Find the string "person" in the entries and copy each line that has it.

[Data items]
******
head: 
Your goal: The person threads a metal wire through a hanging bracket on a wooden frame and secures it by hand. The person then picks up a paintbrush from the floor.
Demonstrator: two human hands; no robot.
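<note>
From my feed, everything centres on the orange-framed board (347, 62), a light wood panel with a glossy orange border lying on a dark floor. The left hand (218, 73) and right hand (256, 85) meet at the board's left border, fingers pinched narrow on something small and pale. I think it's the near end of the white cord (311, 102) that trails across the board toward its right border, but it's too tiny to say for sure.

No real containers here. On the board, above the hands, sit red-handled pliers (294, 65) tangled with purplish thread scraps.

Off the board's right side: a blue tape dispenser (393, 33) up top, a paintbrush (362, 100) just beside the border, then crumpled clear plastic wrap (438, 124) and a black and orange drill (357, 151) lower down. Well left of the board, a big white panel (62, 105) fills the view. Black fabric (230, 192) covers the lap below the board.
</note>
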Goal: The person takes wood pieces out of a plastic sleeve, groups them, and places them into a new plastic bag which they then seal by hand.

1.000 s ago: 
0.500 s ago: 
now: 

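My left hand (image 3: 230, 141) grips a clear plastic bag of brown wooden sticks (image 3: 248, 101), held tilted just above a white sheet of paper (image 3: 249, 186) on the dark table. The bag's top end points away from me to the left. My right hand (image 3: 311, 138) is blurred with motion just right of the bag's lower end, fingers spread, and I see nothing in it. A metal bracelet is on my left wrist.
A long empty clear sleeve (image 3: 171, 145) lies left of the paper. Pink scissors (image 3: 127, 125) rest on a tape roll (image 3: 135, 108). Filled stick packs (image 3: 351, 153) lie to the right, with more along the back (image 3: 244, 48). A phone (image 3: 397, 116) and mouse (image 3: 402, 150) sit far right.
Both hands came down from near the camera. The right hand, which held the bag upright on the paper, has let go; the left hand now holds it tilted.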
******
**RESULT FOR THIS EXERCISE**.
Your goal: The person threads a metal wire through a hanging bracket on a wooden frame and secures it by hand. The person then picks up a paintbrush from the floor.
Goal: The person takes wood pieces out of a plastic sleeve, groups them, and places them into a new plastic bag which they then seal by hand.

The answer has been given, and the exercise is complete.